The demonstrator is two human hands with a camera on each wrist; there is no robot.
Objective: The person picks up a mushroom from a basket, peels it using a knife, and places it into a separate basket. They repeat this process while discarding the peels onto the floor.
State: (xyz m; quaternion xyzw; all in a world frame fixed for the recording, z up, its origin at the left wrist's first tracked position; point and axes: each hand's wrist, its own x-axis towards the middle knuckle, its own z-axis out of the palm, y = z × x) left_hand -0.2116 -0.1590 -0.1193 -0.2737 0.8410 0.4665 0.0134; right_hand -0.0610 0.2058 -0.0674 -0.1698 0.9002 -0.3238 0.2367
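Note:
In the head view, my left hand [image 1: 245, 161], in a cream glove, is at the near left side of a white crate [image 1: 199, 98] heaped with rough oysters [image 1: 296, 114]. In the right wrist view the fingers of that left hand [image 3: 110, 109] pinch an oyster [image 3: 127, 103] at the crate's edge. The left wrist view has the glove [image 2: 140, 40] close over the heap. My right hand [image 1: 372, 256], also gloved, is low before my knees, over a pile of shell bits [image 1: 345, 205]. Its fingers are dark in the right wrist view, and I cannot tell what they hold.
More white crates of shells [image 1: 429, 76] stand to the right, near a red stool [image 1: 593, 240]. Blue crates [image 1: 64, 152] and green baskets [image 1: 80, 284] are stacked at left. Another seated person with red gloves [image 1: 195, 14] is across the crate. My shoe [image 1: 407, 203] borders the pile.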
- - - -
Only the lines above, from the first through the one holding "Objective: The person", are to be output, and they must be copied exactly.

The demonstrator is two human hands with a camera on each wrist; there is no robot.
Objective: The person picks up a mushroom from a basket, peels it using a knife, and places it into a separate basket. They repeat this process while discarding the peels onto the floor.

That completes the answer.